■ **WORK REQUIRED**:
Look below for the line containing "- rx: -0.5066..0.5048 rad"; from there, print each line exactly up to and including the line containing "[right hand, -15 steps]", and stop.

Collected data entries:
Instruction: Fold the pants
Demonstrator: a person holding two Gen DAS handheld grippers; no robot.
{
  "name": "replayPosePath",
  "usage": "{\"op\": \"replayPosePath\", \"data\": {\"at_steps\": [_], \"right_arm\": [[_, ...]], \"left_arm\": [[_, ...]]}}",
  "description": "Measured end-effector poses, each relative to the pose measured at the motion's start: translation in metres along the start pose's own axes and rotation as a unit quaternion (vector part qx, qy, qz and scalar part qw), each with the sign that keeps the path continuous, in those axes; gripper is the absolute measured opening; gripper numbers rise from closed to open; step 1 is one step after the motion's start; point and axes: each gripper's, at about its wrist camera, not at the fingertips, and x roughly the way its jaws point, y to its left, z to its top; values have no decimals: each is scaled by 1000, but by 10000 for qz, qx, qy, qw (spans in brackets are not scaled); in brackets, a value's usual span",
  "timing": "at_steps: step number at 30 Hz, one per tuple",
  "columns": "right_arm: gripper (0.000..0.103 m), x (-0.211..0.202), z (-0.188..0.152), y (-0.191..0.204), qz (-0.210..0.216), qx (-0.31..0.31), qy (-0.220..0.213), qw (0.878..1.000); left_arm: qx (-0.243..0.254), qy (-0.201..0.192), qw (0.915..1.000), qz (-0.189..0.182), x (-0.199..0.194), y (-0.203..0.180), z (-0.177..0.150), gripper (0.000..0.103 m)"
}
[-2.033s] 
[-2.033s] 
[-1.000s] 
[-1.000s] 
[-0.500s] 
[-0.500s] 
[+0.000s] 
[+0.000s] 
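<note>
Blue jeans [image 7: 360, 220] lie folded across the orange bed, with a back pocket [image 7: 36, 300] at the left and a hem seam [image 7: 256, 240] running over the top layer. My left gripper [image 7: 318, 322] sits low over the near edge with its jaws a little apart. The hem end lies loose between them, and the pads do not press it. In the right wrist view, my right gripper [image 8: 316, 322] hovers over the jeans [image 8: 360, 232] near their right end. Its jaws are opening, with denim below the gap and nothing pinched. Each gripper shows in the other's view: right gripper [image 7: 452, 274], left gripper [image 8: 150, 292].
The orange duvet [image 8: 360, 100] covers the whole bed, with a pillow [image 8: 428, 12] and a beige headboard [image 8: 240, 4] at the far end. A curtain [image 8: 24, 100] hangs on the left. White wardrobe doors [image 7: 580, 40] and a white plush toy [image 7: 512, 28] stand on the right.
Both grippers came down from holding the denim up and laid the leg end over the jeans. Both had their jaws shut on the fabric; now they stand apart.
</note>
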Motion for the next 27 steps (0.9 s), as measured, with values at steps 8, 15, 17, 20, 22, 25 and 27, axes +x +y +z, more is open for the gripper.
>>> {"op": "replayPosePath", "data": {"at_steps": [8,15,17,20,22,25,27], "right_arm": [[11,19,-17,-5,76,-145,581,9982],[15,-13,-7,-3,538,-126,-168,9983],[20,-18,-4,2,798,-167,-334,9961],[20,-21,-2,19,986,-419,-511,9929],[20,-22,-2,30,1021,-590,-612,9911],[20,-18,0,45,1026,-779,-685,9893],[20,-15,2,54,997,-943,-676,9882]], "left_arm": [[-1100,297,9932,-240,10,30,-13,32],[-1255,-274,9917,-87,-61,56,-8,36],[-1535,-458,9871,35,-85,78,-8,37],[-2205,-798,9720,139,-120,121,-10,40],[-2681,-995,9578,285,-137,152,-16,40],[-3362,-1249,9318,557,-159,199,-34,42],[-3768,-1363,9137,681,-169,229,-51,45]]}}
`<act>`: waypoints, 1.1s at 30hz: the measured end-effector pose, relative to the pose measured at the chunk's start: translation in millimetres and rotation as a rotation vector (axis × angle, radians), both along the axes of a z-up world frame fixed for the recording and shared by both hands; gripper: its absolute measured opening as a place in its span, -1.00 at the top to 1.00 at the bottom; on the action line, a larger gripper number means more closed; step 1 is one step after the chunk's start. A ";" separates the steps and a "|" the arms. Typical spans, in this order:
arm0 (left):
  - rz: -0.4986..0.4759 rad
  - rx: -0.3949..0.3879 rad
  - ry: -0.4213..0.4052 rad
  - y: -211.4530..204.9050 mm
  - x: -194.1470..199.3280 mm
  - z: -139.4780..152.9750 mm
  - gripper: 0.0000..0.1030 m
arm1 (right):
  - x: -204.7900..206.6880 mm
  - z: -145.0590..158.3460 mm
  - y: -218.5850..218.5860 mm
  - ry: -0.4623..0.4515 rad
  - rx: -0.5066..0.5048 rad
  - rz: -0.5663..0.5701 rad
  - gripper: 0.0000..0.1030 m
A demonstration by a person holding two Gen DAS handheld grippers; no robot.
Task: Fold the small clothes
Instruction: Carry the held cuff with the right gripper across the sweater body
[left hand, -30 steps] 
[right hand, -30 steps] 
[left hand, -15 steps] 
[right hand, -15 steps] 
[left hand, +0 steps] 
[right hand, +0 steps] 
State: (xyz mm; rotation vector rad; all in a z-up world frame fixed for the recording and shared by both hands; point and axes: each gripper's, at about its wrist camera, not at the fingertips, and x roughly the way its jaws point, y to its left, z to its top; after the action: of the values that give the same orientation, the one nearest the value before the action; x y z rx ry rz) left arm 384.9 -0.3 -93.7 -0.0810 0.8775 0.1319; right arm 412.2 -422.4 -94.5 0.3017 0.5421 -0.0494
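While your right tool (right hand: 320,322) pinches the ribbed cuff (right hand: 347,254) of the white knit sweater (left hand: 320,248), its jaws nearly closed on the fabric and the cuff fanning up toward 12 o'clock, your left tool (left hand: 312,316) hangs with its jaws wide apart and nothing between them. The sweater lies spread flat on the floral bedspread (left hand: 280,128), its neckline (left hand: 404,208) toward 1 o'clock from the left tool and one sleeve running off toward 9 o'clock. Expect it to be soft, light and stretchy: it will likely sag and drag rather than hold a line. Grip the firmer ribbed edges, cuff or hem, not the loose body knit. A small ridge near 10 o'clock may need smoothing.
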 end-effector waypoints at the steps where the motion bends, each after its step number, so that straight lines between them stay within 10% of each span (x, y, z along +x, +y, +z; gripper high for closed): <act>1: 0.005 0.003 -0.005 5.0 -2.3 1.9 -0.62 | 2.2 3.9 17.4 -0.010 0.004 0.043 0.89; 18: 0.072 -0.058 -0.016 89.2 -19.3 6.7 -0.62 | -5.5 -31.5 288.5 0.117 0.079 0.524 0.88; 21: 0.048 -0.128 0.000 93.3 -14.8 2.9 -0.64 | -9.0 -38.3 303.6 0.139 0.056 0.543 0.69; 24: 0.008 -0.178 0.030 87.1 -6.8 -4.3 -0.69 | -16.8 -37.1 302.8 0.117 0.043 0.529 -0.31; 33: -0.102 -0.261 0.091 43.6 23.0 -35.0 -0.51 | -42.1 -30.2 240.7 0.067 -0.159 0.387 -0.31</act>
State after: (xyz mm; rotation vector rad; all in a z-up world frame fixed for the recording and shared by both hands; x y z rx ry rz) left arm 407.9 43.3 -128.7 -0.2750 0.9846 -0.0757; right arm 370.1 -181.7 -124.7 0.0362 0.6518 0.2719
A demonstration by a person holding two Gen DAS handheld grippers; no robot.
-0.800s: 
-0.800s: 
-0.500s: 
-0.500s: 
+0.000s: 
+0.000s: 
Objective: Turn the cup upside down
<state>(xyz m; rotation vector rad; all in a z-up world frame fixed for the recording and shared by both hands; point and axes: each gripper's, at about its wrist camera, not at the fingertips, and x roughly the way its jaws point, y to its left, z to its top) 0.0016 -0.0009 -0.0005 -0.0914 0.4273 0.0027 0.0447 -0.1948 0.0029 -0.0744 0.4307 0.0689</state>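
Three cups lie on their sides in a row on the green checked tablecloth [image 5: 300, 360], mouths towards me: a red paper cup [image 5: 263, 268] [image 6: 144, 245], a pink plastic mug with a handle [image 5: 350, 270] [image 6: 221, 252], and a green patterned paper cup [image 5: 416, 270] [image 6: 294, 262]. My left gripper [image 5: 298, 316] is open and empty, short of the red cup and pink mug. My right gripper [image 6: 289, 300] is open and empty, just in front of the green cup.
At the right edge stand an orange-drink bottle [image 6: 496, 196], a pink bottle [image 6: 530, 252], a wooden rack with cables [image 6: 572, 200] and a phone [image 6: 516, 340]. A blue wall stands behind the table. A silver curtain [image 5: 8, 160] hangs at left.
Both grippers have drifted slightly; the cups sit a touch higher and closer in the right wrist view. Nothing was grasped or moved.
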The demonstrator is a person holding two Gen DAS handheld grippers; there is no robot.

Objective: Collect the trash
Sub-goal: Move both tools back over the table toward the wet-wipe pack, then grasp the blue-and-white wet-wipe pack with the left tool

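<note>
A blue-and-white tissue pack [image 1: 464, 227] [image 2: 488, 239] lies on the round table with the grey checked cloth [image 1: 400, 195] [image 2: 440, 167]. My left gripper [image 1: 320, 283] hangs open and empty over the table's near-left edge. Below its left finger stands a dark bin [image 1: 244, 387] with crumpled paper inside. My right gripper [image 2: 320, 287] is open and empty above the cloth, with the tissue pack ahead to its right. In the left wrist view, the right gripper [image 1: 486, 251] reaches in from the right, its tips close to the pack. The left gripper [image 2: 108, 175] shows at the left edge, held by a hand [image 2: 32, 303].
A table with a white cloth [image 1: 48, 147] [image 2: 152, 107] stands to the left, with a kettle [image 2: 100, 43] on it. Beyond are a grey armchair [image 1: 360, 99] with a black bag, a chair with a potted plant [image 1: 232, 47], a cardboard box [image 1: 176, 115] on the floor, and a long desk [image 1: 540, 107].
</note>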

■ **EXPECTED ANSWER**:
  - rx: -0.5066..0.5048 rad
  - rz: -0.5663..0.5701 rad
  - gripper: 0.0000..0.1030 m
A demonstration by a person holding two Gen DAS handheld grippers; no robot.
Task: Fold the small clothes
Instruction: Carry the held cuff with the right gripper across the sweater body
[left hand, -30 steps] 
[right hand, -30 steps] 
[left hand, -15 steps] 
[right hand, -15 steps] 

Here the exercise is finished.